A Unix shell script to work with Growl

Jun 08, '07 07:30:04AM

Contributed by: BobHarris

I have written a Unix shell script to call Growl -- here's the source. My script is named growl, and I keep a copy in $HOME/bin. I generally use my Growl script to notify me when a long-running Unix script finishes.
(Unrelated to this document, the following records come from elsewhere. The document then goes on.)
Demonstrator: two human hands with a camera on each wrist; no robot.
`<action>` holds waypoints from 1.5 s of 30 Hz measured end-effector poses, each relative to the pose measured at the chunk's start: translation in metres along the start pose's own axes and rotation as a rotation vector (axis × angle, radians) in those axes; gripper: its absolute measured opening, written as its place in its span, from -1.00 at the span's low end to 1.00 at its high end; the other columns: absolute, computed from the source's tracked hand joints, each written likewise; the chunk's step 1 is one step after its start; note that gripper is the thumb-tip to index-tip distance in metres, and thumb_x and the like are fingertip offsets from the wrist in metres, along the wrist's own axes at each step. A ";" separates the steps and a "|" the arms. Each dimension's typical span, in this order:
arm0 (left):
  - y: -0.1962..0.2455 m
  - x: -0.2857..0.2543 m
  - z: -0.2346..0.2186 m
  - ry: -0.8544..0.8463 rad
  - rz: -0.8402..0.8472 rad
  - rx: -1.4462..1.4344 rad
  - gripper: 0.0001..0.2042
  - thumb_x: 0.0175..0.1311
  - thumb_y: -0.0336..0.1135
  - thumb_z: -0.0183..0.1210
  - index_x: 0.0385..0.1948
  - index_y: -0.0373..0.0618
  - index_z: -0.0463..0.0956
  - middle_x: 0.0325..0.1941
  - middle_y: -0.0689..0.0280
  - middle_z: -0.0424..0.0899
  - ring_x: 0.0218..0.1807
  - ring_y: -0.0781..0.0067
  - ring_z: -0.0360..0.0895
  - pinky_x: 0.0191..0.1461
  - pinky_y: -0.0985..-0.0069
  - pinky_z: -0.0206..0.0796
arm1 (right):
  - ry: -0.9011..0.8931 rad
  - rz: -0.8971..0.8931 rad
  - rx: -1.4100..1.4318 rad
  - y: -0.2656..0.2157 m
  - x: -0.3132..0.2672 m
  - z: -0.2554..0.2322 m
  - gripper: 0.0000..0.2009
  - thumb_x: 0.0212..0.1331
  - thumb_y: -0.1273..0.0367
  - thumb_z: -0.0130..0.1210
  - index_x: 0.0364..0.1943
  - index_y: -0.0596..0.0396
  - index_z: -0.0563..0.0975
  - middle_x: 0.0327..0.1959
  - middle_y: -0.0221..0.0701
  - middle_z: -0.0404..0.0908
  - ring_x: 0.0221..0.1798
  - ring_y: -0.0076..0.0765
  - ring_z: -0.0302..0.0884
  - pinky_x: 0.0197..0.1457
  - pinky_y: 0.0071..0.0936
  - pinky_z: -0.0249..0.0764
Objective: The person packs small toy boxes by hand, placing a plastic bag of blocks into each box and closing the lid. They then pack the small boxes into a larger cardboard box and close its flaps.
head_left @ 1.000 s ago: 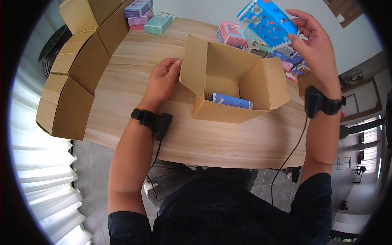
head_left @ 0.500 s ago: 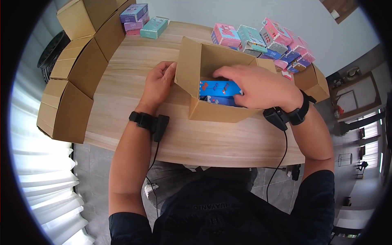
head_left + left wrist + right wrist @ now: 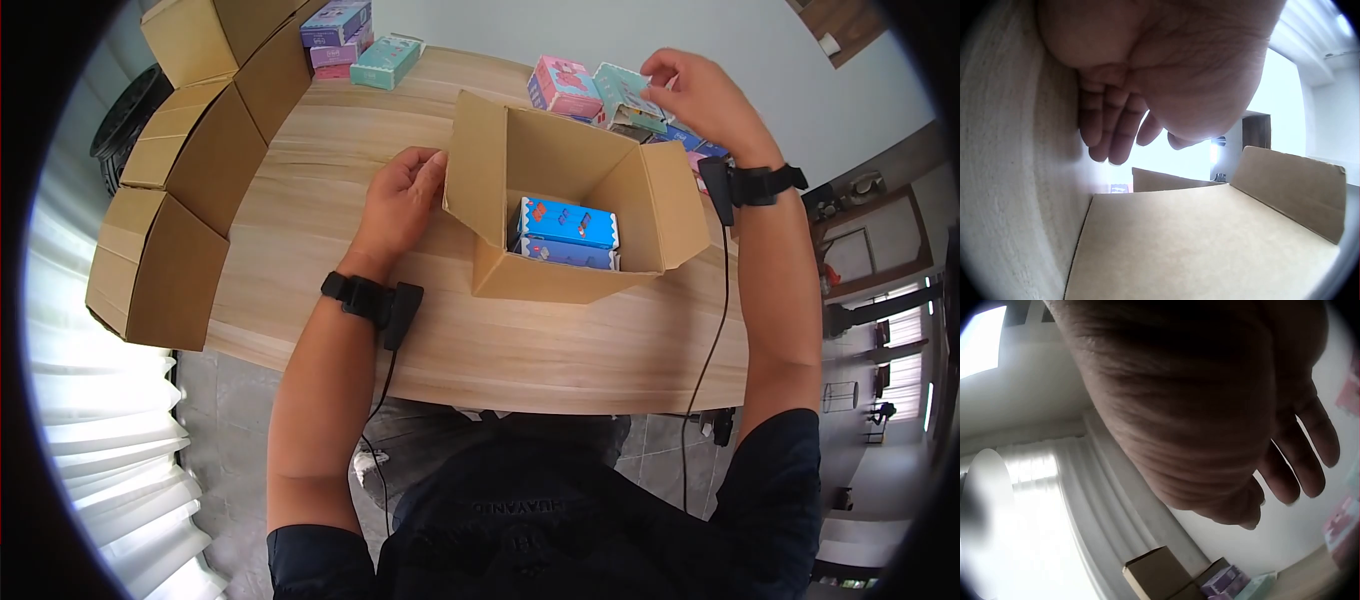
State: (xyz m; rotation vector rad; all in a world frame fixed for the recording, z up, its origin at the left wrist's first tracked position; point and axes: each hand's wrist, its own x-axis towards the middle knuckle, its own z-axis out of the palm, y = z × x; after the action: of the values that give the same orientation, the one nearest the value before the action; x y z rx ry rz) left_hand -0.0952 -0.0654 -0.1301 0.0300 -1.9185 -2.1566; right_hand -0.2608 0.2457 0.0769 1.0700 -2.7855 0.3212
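Note:
An open cardboard box (image 3: 540, 279) stands on the table with its flaps spread. Inside, a bright blue small box (image 3: 568, 222) lies beside a darker blue small box (image 3: 568, 253). My left hand (image 3: 402, 198) rests on the tabletop by the carton's left flap (image 3: 474, 165). Its fingers (image 3: 1124, 134) hang loosely bent, holding nothing, in the left wrist view. Raised over the back right pile, my right hand (image 3: 705, 100) holds nothing, its fingers slightly bent and spread. Below it sit a teal box (image 3: 622, 88) and, farther left, a pink box (image 3: 566, 85).
Several empty-looking cartons (image 3: 175, 255) line the table's left edge. At the back left, a purple box (image 3: 335, 24) tops a small stack beside a mint box (image 3: 387, 61). More blue boxes (image 3: 690, 138) lie under the right hand. Cables hang from both wrist cameras.
My right hand carried the bright blue box into the carton, let it go beside the darker one, and moved back up to the right pile. The left hand stayed by the flap.

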 end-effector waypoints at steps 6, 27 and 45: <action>-0.001 0.001 -0.001 -0.013 -0.010 -0.006 -0.67 0.64 -0.15 0.09 0.02 -0.32 0.58 -0.29 0.41 0.65 -0.28 0.67 0.51 -0.19 0.63 0.40 | 0.021 -0.134 -0.376 0.013 -0.013 0.036 -0.68 0.06 0.34 0.43 -0.13 0.08 0.59 -0.07 -0.29 0.63 -0.05 0.00 0.64 -0.03 -0.11 0.56; 0.000 0.000 -0.002 0.023 0.032 0.078 -0.69 0.64 -0.19 0.09 0.01 -0.31 0.62 -0.25 0.41 0.70 -0.25 0.72 0.51 -0.16 0.66 0.38 | 0.438 0.181 0.174 -0.014 -0.030 -0.028 -0.79 0.43 0.29 0.23 -0.08 0.15 0.57 -0.23 -0.29 0.72 -0.29 -0.35 0.64 -0.22 -0.39 0.54; 0.153 -0.070 0.044 -0.152 0.165 -0.214 -0.56 0.69 -0.05 -0.07 0.15 -0.29 0.55 -0.10 0.10 0.81 -0.09 0.32 0.78 -0.26 0.57 0.59 | 0.921 -0.233 1.165 -0.091 -0.131 -0.032 -0.84 0.45 0.47 0.21 -0.04 0.26 0.53 -0.05 -0.18 0.75 -0.02 -0.30 0.75 0.15 -0.34 0.73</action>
State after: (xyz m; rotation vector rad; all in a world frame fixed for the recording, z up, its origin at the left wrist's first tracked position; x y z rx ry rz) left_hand -0.0086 -0.0230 0.0152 -0.3295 -1.6861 -2.2933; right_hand -0.1017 0.2718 0.0942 0.9478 -1.4961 1.9196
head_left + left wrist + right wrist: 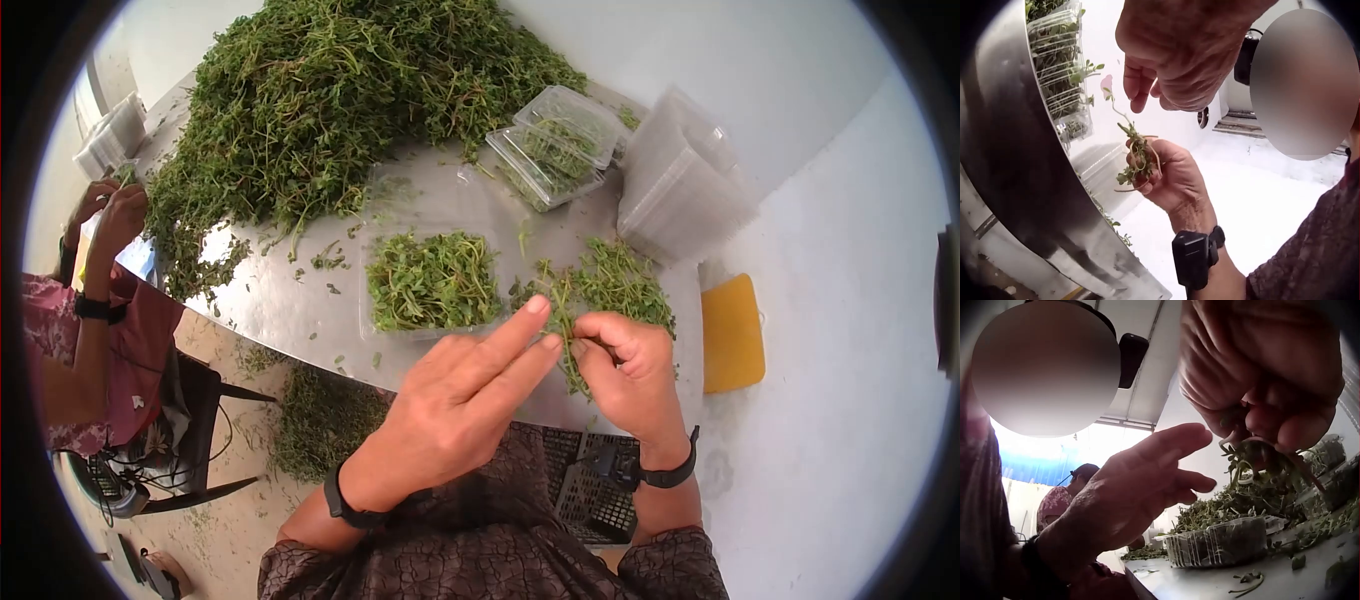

If you are imaginative, you could have a cron job that calls Growl when disk space is low:

#!/bin/sh
df -m / | awk '
    /Filesystem/ { next }
    200 > $4 { system("growl root only has " $4 "MB available") }
'
Or if a critical system has gone off-line:
#!/bin/sh
if ! ping -c 1 -t 10 critical.system.com; then
    growl critical.system.com is off-line
fi

One last example ... if some remote site is off-line, you could have a script that Growls when the site is back on-line:

#!/bin/sh
while ! ping -c 1 -t 2 remote.site.com
do
    sleep 60
done
growl remote.site.com is available
There are lots of things a Unix user/developer does not want to wait around for, but would like to know the moment it is available. Growl turns out to be a very nice tool that can satisfy this need. And yes, I know there are ways to do this using Automator, AppleScript, launchd, etc., but I'm a Unix developer and shell scripts are what come naturally to me.